Leng Tch’e – Razorgrind Review

It’s been seven years since the last Leng Tch’e album, 2010’s Hypomanic, and since no original members remained even for that one – longtime mainman Sven du Caluwe having departed after 2007’s Marasmus – truthfully, I’d figured they’d just sort of drifted off and faded away. Which was a bit of a bummer, because when Leng Tch’e was good, they were quite good (see: ManMadePredator, The Process Of Elimination), and even when they weren’t at their best, they still brought some fun groove to their grinding. Their last two weren’t as strong as what came before – it seemed as though they’d settled down into a bit of a rut, plying their trade and doing it well, but not advancing their aesthetic…

But I guess they’re not done yet, because here they are, back again with a “new” drummer (who joined six years ago) and an album titled after their own self-coined term for their particular brand of groovy grindcore. And I guess they’re trying to climb out of that rut, because Razorgrind adds several new elements to the band’s sound.
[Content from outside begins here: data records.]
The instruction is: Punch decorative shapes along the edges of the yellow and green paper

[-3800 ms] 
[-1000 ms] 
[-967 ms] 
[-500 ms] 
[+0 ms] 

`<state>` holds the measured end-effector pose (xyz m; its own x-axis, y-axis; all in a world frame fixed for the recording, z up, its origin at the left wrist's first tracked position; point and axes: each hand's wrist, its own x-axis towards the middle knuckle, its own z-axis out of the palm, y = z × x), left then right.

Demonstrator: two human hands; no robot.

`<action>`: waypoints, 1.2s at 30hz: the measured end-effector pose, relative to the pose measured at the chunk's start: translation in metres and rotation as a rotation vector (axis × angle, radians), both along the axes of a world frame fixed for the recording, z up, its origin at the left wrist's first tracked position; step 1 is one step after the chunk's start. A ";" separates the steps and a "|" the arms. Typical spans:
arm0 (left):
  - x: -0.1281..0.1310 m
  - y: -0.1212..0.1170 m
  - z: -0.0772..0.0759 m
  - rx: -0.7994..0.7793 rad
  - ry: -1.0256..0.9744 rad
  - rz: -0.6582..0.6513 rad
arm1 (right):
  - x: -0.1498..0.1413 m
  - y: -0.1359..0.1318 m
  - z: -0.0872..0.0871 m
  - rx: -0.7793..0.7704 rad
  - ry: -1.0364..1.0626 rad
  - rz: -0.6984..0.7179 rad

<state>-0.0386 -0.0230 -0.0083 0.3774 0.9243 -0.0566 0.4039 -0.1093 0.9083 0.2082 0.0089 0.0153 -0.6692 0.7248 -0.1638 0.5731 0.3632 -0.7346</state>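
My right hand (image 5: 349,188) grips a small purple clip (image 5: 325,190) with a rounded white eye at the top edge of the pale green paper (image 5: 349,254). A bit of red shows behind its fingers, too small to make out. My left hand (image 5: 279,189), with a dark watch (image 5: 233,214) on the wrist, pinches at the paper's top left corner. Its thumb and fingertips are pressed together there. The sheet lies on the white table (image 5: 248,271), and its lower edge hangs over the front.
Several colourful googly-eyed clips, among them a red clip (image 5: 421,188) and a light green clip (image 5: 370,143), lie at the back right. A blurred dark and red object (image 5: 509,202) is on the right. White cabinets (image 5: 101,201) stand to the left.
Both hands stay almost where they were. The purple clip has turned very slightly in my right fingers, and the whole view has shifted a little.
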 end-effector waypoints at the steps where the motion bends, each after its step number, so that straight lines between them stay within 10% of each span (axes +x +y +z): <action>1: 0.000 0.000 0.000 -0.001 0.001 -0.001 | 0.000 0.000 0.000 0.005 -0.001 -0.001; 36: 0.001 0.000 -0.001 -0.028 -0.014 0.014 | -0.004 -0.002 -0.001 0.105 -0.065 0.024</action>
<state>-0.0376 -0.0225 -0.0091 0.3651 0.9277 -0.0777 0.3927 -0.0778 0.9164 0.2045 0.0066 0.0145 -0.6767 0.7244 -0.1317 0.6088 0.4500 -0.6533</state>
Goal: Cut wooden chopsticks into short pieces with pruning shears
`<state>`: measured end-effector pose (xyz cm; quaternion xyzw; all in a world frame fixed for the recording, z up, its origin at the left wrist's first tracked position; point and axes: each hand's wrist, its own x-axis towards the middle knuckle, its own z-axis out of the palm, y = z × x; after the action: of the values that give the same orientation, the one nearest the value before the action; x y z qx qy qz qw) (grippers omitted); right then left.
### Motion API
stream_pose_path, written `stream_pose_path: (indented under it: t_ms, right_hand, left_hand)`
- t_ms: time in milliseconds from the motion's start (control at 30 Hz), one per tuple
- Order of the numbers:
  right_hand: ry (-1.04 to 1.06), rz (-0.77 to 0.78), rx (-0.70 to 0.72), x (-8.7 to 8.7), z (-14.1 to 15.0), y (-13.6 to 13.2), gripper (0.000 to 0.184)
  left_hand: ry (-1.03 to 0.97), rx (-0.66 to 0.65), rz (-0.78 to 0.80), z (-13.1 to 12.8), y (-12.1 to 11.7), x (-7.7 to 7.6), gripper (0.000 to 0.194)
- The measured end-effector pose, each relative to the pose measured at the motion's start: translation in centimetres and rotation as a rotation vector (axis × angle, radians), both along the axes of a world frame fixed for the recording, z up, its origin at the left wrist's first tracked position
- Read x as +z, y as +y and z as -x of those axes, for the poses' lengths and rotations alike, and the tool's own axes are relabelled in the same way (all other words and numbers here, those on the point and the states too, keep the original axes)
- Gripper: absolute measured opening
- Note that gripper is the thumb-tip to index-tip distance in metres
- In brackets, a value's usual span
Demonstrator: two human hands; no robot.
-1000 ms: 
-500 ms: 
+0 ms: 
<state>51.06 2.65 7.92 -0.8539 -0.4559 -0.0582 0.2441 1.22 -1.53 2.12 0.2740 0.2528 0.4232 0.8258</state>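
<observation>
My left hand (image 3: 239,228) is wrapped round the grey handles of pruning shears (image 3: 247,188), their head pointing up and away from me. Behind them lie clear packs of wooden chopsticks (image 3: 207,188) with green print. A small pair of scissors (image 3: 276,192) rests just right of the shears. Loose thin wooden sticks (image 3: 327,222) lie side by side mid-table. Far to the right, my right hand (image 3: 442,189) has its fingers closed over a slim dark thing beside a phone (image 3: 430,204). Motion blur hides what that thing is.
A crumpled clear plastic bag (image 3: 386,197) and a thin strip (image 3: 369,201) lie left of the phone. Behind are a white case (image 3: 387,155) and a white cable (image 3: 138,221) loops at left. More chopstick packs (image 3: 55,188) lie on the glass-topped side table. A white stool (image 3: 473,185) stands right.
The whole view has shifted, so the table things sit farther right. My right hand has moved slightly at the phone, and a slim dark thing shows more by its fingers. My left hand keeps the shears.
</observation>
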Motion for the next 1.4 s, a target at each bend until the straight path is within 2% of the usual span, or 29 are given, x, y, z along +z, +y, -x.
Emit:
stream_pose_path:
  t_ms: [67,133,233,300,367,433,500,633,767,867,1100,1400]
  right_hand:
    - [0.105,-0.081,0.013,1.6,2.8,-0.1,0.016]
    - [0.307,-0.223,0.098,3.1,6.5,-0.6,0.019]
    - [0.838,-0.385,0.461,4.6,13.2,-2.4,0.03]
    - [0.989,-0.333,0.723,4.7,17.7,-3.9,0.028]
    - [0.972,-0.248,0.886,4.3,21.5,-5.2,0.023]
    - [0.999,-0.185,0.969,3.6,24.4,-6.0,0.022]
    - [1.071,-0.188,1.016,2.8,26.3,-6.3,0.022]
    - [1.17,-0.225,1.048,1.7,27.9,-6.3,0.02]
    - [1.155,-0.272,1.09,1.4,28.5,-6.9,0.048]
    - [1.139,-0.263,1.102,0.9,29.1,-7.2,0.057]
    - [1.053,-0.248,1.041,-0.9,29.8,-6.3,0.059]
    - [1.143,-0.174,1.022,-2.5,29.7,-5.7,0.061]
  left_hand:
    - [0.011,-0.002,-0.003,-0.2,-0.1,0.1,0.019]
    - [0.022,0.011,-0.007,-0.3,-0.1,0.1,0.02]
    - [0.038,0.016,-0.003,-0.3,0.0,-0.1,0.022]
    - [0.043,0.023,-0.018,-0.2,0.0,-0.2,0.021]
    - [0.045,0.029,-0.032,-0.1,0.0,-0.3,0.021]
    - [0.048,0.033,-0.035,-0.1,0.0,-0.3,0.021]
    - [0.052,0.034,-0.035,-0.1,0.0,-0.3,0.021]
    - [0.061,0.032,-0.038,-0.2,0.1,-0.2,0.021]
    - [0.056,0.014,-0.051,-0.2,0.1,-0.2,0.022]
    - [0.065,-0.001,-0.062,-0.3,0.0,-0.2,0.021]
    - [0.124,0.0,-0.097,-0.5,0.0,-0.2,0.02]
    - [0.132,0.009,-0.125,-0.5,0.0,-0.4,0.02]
Release date: August 25th, 2017. Label: Season Of Mist.

“Gundog Allegiance” hits the ground blasting, with Razorgrind’s sharpest grinding, before dipping into one of those signature Tch’e grooves. The punky “Indomitable” follows, and leads into the killer call-and-response verse of “Cibus,” and there’s when Razorgrind takes a quick but abrupt left. About forty seconds into “Cibus,” Leng Tch’e drops into a post-thrash almost-clean chorus – it’s one of those new additions to the band’s repertoire, and likely the least interesting one, since it falls in some nebulous ground between old-school Pantera bro-down and newer Napalm Death experimentalism, but I’m not sure it works as well as either. It’s not that it’s bad, per se, but it pushes the song toward some nu-metal-meets-melodic-thrash territory that I’d rather leave unexplored. Thankfully, this is a grindcore record, so any ideas are exploited and immediately discarded, and so it’s gone before it overstays any significant amount of welcome.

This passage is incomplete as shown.